After temporarily closing its gates on March 19, 2020 to protect the health and safety of visitors and staff, Oak Alley Foundation officially reopen to the public on Saturday, May 30, 2020. The Plantation is operating with new safeguards and cleaning protocols in place to follow the state’s safe reopening plan.
While we are grateful to reopen, our priority is the health and safety of our visitors, local community members and our entire Oak Alley family. We’ve carefully developed reopening guidelines with the help and guidance of other museums and attractions.
Our senior management have also worked hard to gather necessary safety supplies, including masks, gloves, protective panels, sanitizing stations, directional signage and exhibit modifications. These new procedures will help ensure we are meeting the highest public health standards, while maintaining the excellence of the Plantation's visitor experience.
Face masks are required to enter the historic site and must be worn inside the "Big House" exhibit, near all outdoor exhibits and when in close proximity to other visitors, but not required when out in the open spaces. Foundation staff is also required to wear masks when in close contact with our visitors and other employees.
Exhibits and experiences are available with modifications to allow for social distance for visitors and staff, especially inside exhibits. The Slavery at Oak Alley exhibit has one way walk ways and visitors are asked to wear a mask while in exhibit cabins for the safety of other visitors and our staff. Visitors are able to view the Sugarcane Theater will accommodate for social distancing with face masks required and one way traffic. The Theater is currently standing capacity only.
Visitors are able to view the “Big House” exhibit at a decreased capacity with groups no larger than 20 and conducted approximately every 10 minutes beginning at 9:30am - 5:00 pm. The new East and West Gardens, with large walk ways and open spaces, provides space for social distancing while visitors explore the gardens. The Conversation Series for slavery, landscape and interpretive gardens are offered to visitors with modifications to protect staff and visitors through social distancing.

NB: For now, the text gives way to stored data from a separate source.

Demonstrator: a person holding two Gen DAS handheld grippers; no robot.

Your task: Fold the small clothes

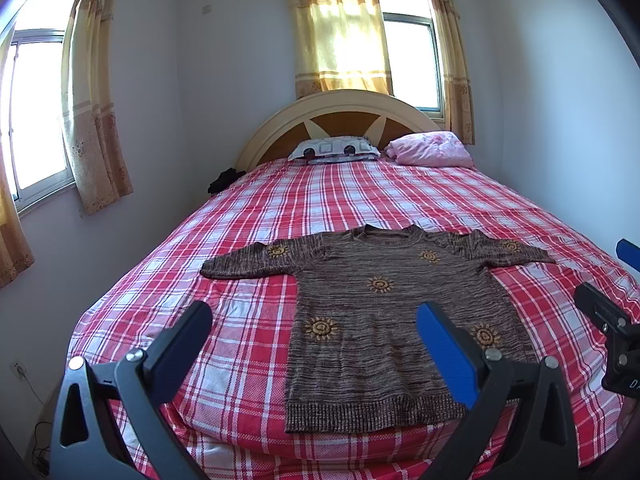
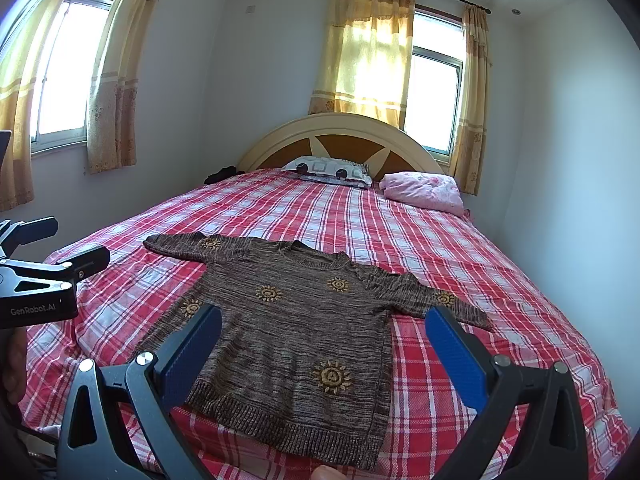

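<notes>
Folding isn't started: the sweater [image 1: 384, 320] is lying flat on the bed [image 1: 248, 216], sleeves out. Both left gripper [image 1: 316, 344] and right gripper [image 2: 324, 348] are hovering, fingers wide apart, holding nothing. Probably grabbing a sleeve next.

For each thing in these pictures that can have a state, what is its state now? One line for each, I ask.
Brown sweater: spread flat on the bed, unfolded, sleeves out to both sides.
Left hand-held gripper: open, holds nothing, above the bed.
Right hand-held gripper: open, holds nothing, above the sweater.
Middle curtain: drawn across its window.
Patterned pillow: lies at the headboard.
Pink blanket: folded, beside the pillow.
</notes>
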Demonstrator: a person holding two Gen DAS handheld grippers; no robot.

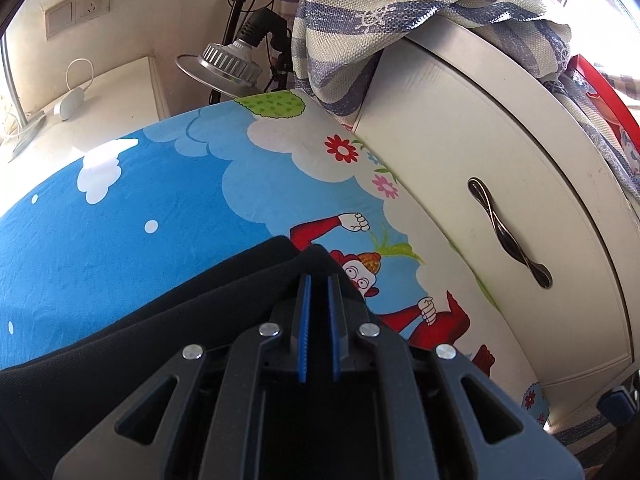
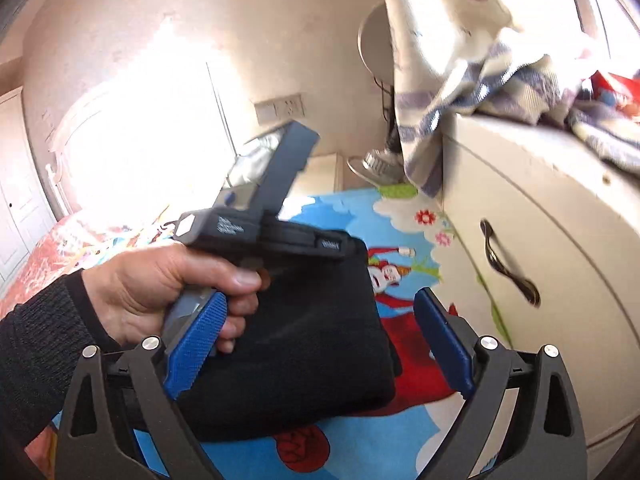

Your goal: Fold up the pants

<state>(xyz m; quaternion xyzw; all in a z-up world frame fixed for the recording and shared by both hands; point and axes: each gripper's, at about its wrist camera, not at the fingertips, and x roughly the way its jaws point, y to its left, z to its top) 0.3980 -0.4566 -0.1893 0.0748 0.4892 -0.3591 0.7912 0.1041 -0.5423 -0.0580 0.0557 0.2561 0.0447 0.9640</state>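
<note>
left fingers (image 1: 319,280) pinch black pants (image 1: 140,320), right fingers (image 2: 320,340) spread empty beside cabinet (image 2: 540,208).

The left hand-held gripper (image 1: 318,280) points steeply downward, its blue pads nearly together. A left hand (image 2: 168,292) in a dark knit sleeve grips its handle. The right hand-held gripper (image 2: 316,344) stands with jaws spread wide, nothing between them.
</note>
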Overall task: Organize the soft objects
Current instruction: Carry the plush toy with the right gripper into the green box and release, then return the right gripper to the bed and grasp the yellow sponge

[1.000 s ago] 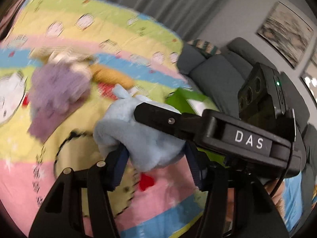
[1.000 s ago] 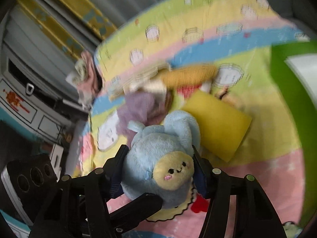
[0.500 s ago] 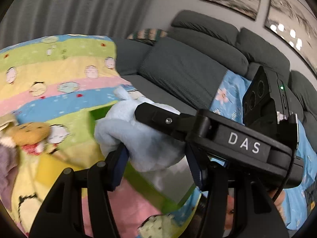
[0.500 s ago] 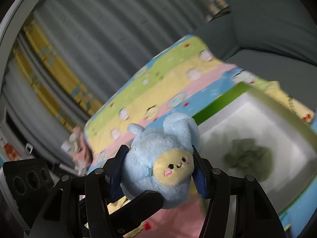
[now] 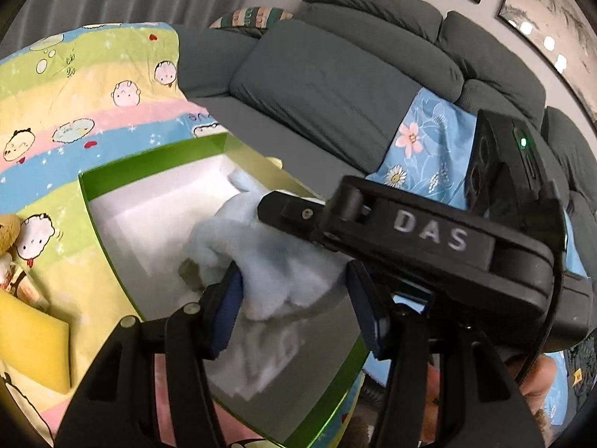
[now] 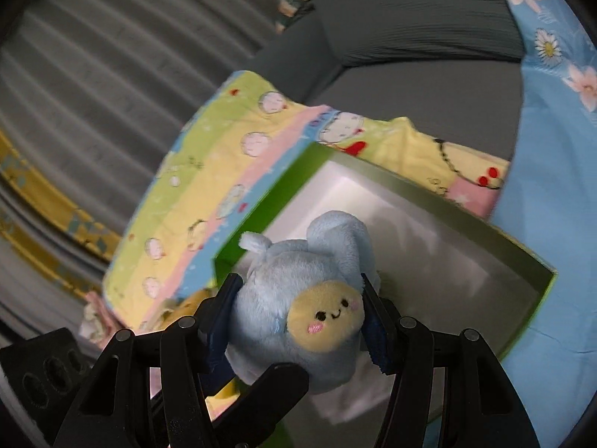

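Note:
A light blue plush toy (image 6: pixel 298 298) with a yellow smiling face hangs over the green-rimmed white box (image 6: pixel 466 220). My right gripper (image 6: pixel 298 313) is shut on its sides, blue pads pressing into the fur. In the left wrist view my left gripper (image 5: pixel 296 302) is shut on the same plush toy (image 5: pixel 268 261), above the inside of the box (image 5: pixel 97 201). The right gripper's black body (image 5: pixel 429 231) crosses in front and hides part of the toy. A dull green soft thing (image 5: pixel 190 270) lies in the box, mostly hidden.
The box sits on a striped cartoon blanket (image 5: pixel 74 93) over a grey sofa (image 5: pixel 335 74). A yellow pad (image 5: pixel 33 351) and a brown plush (image 5: pixel 7 231) lie left of the box. A blue floral cloth (image 5: pixel 429 149) covers the sofa to the right. Grey curtains hang behind.
Both grippers have carried the blue plush sideways, from above the toys on the blanket to over the open box. Both wrists rolled, and the grip has stayed the same.

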Demonstrator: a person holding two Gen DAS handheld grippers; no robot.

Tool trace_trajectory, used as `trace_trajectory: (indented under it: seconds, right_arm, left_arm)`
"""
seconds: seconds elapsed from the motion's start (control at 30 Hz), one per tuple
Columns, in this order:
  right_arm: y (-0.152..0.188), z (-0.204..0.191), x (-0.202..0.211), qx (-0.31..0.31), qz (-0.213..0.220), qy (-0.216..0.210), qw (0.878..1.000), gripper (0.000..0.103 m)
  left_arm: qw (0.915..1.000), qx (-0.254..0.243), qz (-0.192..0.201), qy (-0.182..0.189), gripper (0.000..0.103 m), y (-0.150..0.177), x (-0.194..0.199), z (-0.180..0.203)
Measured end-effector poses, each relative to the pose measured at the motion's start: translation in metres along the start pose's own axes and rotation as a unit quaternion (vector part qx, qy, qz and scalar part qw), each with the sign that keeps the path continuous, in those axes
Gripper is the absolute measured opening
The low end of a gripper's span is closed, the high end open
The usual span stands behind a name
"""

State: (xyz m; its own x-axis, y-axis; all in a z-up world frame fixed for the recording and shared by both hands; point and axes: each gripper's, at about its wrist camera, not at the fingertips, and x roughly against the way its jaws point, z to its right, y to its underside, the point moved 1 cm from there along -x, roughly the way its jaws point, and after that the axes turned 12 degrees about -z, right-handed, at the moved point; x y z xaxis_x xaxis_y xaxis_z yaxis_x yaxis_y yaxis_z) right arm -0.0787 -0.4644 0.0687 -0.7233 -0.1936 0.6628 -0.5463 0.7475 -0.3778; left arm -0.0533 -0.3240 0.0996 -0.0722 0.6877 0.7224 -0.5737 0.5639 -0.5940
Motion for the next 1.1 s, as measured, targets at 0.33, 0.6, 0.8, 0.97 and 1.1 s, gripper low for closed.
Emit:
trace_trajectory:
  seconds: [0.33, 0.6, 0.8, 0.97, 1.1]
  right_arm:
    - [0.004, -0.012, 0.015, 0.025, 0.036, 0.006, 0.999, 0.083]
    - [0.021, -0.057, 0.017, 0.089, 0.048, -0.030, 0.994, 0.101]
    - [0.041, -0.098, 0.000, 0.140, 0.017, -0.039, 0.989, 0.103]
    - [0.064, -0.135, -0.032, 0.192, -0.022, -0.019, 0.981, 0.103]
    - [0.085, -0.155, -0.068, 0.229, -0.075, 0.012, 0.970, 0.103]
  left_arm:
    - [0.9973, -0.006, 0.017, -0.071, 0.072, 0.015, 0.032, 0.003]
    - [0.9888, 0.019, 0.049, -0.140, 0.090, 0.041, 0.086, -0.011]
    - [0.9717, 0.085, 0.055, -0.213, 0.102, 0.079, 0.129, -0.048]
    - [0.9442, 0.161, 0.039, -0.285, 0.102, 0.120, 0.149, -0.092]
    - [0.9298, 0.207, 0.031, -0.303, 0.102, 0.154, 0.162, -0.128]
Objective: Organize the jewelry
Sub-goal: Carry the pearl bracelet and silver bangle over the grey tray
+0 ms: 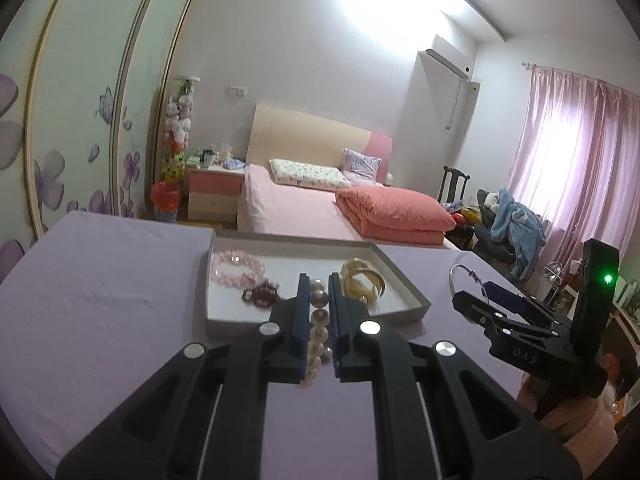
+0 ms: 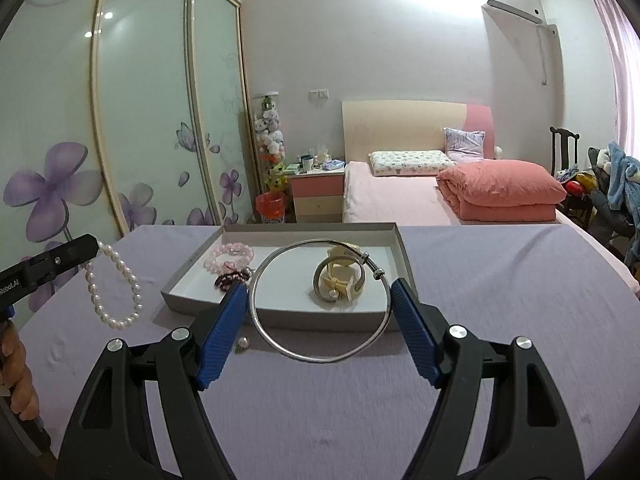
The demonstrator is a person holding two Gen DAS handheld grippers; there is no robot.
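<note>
Lavender bedsheet [image 2: 500, 300] under the grey cardboard tray [image 2: 280, 314] at twelve o'clock: left gripper [image 1: 319, 292] clamped the white pearl bracelet [image 2: 116, 292], right gripper [image 2: 320, 312] spanned the thin silver bangle [image 2: 320, 300]; light edge contact risked either slipping before the tray.

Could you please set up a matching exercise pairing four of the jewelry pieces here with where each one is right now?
Things:
1. pearl bracelet
2. silver bangle
3. pink bead bracelet
4. small loose bead

Places:
A. lying in the far left part of the grey tray
B. pinched in the left gripper, hanging from it
C. resting on the purple cloth just in front of the tray
D. spanned between the pads of the right gripper

Pairs: 1-B, 2-D, 3-A, 4-C
</note>
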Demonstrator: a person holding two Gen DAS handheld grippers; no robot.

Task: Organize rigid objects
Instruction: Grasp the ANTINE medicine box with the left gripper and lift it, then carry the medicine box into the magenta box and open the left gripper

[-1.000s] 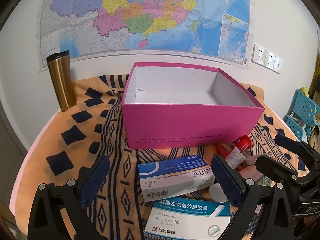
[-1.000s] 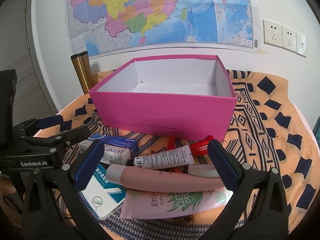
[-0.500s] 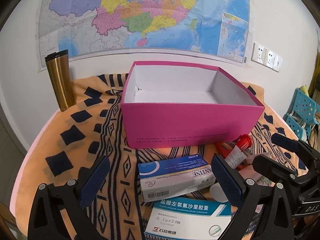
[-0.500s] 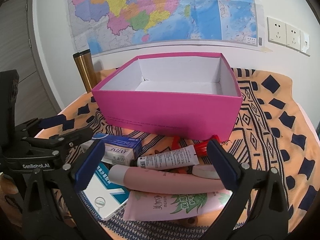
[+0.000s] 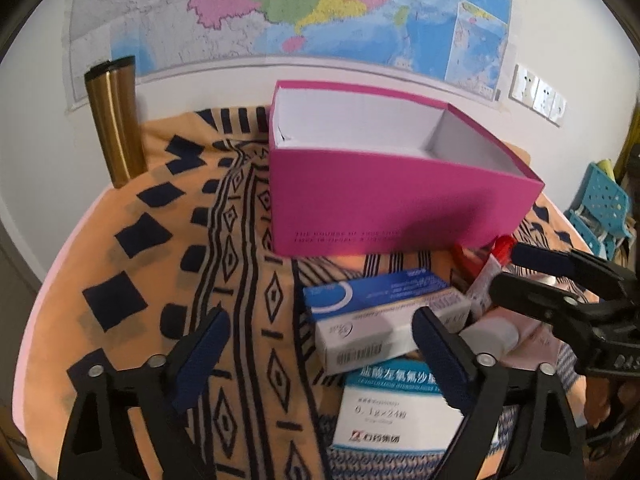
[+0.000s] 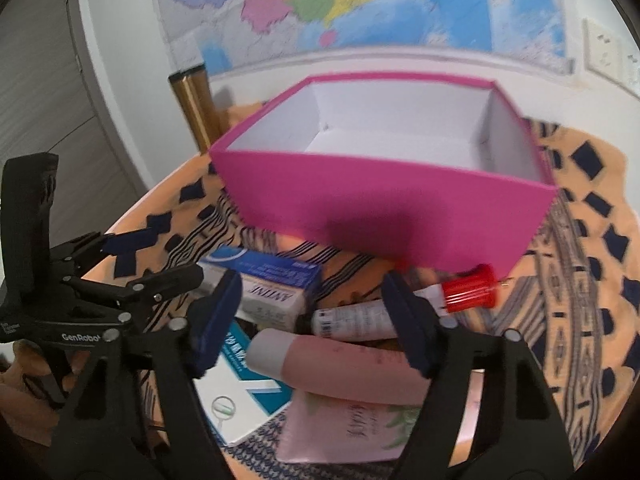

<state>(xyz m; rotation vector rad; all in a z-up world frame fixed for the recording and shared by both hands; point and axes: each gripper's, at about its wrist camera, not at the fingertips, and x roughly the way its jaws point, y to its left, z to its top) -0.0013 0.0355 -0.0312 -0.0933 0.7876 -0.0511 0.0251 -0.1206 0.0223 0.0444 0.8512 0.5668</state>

Cleaning has been enhanced throughout the Plantation, including increased frequency of disinfecting high-traffic surfaces. Hand sanitizer stations will also be available across the historic grounds. As recommended by state officials, seniors and individuals deemed high risk by CDC guidelines should delay their visit until a safer time.
Helpful information to help you plan your visit:
- Visitors are required to have face masks when entering the historic site and must be worn inside the "Big House", Sugarcane and Slavery exhibits, near all outdoor exhibits, and when in close proximity to other visitors. Masks are not required when out in the open spaces.
- Please maintain a minimum distance of six feet from those outside your party while on the plantation grounds and in exhibits. Look for markers indicating where to stand or for signs indicating one way paths.
- Be prepared for walking throughout the historic grounds. It is recommended that visitors with mobility difficulties come prepared with their own assistive devices (i.e. wheelchairs, walkers)
- Efforts to engage in touchless procedures are implemented at this time. All transactions are credit card only and grounds maps and other brochures will not be given at this time. Visitors are encouraged to download the grounds map to their device prior to or upon arrival and take a photograph of the map sign upon entering.
- Hand sanitizer stations are positioned around the historic grounds. Please use these stations as well as hand washing stations in our public restrooms to engage in healthy hygiene practices.
- In accordance with official state and CDC guidelines, seniors and individuals who are considered high risk should consider visiting us at a safer time.
- If you are not feeling well, please enjoy our online content from home and plan to visit another day.